Забудется царь: на спортивном турнире, где ловкие юноши горделиво показывают свою силу и мужество, на охоте, когда скачет наездник за собачьей сворой, догоняя мелькнувшую сквозь зелень ветвей дичь, в пении старика с кифарой, что диву даешься: как эти скрюченные пальцы могут извлекать столь божественные звуки,- но вдруг вздрогнет, окаменеет Афамант, и не милы ему увеселения. Тогда призовет царь близнецов, смотрит на сына и дочь, выискивая в невинных мордочках черты легкомысленной его жены. Но изменчивы тучи, их постоянство - лишь постоянство ветра, что дует в любом направлении - и нет выхода из лабиринта потери.
О, царь!
– Павлидий робко напомнил о своем присутствии.

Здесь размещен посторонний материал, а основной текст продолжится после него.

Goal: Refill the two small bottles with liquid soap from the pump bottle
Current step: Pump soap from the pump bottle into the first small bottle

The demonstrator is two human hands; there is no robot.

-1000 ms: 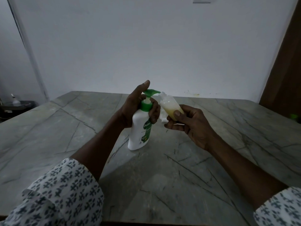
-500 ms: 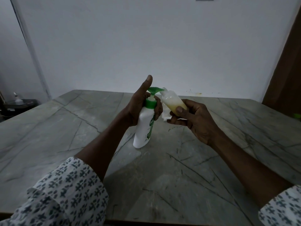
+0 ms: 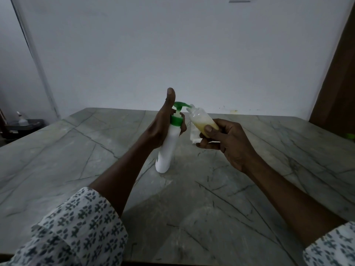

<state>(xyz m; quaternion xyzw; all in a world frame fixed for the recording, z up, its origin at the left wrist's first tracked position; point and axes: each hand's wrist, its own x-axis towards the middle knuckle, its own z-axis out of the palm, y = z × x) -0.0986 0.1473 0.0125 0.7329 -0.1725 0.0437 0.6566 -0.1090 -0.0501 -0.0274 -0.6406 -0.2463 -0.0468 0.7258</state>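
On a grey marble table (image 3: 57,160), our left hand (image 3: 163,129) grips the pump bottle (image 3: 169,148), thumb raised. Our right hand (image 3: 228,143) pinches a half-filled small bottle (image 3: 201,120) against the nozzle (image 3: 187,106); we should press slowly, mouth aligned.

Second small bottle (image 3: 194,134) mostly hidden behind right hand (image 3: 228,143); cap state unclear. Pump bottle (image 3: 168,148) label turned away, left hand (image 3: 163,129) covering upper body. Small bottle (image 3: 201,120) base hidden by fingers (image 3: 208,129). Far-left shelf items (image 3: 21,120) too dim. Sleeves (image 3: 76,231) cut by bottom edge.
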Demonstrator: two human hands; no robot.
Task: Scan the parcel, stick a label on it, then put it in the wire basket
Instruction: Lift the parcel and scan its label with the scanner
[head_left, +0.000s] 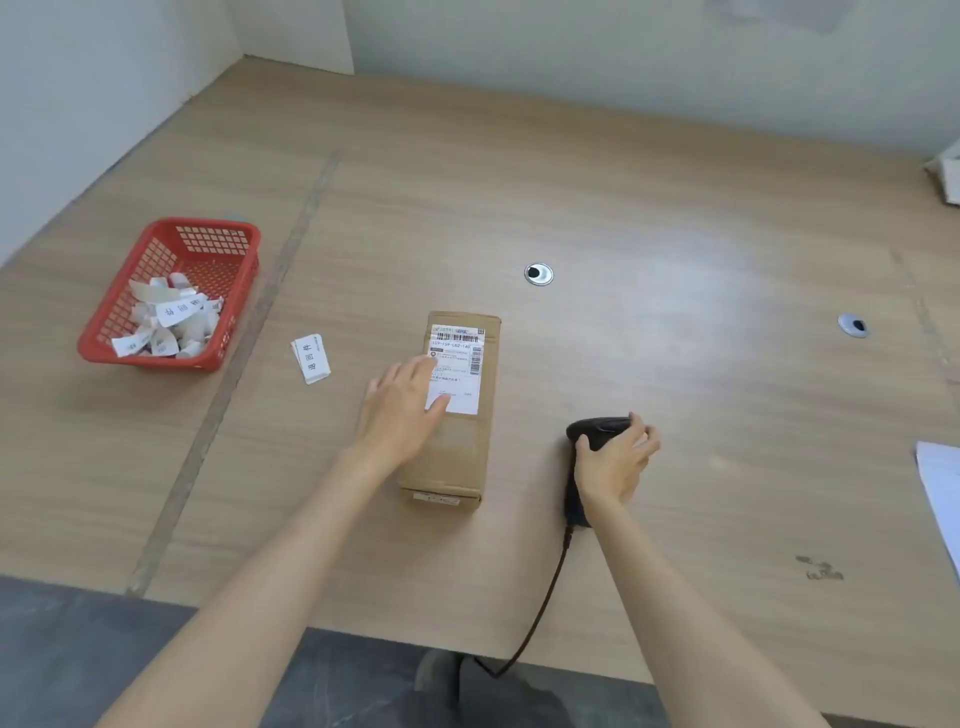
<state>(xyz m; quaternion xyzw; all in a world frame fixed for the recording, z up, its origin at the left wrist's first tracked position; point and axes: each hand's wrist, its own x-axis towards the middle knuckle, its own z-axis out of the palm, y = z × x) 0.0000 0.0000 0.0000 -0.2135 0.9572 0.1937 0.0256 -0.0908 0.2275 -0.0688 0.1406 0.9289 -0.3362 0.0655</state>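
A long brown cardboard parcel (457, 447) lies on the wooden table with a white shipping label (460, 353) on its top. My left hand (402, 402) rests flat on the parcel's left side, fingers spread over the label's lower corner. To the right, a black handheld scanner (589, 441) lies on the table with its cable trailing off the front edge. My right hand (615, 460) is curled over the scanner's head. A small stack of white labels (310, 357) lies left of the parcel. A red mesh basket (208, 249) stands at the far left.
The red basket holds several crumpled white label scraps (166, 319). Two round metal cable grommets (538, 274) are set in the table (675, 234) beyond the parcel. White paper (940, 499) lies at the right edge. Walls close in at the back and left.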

Ему, как близкому другу Афаманта, было ведомо, что прячет царь за задумчивой тенью, павшей на чело Афаманта.
Да-да,- как сквозь сон пробормотал царь, отпуская мановением руки поэта,- поди, сочини что- нибудь об изменчивости и постоянстве вещей - душа просит!
Будет исполнено,- охотно откликнулся Павлидий, в душе недоумевая: как соединить столь несовместимые сущности. Да, вода, заледенев, обретает твердость, но даже в погасшем угольке таится напоминание о бушующем пламени.